California Waterfowl entered into a contract with the California Department of Fish and Wildlife (CDFW) to fund the transfer of up to 3,750 acre-feet of irrigation water from a landowner in the Wood River Valley of Oregon to help flood Unit 2 and other wetland habitat at the Lower Klamath National Wildlife Refuge.

The $900,000 in funding was made available through a 2021 State Budget trailer bill to acquire water for fish and wildlife resources affected by the ongoing drought conditions in California. This past fall and winter, that funding source also helped secure the flooding of rice fields and managed wetland habitat in the Sacramento Valley.

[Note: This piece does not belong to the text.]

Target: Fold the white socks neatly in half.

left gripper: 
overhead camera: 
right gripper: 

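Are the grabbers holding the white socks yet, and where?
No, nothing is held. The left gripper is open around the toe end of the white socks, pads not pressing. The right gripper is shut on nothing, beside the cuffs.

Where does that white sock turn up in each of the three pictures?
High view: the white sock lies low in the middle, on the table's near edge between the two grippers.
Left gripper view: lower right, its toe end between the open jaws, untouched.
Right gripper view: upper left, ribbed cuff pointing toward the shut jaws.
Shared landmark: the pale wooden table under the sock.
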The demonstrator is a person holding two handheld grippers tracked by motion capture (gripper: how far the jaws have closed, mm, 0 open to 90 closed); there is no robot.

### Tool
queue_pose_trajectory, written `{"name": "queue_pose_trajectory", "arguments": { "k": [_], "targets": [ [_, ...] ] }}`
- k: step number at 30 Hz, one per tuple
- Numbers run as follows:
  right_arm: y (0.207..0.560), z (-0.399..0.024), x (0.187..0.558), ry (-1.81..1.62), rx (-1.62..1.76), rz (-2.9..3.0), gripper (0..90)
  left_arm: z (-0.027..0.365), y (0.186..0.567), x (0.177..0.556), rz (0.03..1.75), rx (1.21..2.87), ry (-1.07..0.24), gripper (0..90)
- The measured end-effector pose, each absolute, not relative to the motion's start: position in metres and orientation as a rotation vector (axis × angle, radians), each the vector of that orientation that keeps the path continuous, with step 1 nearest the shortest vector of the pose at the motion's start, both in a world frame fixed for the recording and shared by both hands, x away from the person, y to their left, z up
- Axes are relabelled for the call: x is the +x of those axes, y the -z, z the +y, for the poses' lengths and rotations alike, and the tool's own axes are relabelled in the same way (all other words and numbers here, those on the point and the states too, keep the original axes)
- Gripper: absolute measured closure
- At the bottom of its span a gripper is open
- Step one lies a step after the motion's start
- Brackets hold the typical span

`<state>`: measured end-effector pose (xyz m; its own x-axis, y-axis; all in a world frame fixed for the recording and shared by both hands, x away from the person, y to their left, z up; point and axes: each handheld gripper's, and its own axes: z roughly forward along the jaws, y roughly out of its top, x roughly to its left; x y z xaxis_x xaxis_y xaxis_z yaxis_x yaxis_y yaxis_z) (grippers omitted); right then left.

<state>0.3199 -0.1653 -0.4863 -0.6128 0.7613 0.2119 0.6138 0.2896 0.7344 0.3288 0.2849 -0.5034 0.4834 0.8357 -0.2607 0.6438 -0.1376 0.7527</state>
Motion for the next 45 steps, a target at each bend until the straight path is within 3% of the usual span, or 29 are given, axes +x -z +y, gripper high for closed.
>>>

The funding will also support a $7.5 million total water rights acquisition that will be made permanent after three years.?CWA has made payments totaling more than $900,000 to start the acquisition and continues to seek funding from public and private sources to complete the transaction. An additional $5.7 million is needed by 2024 to permanently benefit the refuge.

The refuge needs about 100,000 acre-feet of water annually to properly manage its wetland habitat. Per an environmental assessment completed by the U.S. Fish and Wildlife Service in 2021, up to 30,000 acre-feet of water is available from willing landowners above Upper Klamath Lake. California Waterfowl and its partners are working to secure the 30,000 acre-feet for the refuge.

Lower Klamath, along with neighboring Tule Lake NWR, historically provided the most important staging habitat for waterfowl in the Pacific Flyway and offers key breeding and molting habitat for California’s local mallard population. Because of water shortages, waterfowl counts there this last fall and in 2020 were among the lowest ever recorded, with only tens of thousands of waterfowl recorded.?Going back to the 1970s, counts totaled over a million ducks and geese.

An avian botulism outbreak in 2020, which was exacerbated by reduced wetlands and low water conditions, also killed an estimated 60,000 molting ducks and other waterbirds.?Both refuges depend on water deliveries from the Klamath Project but are last in line to receive water after endangered species, tribal and agricultural needs.

CWA greatly appreciates CDFW’s willingness to fund the water transfer and support waterfowl and other wetland-dependent wildlife at Lower Klamath NWR.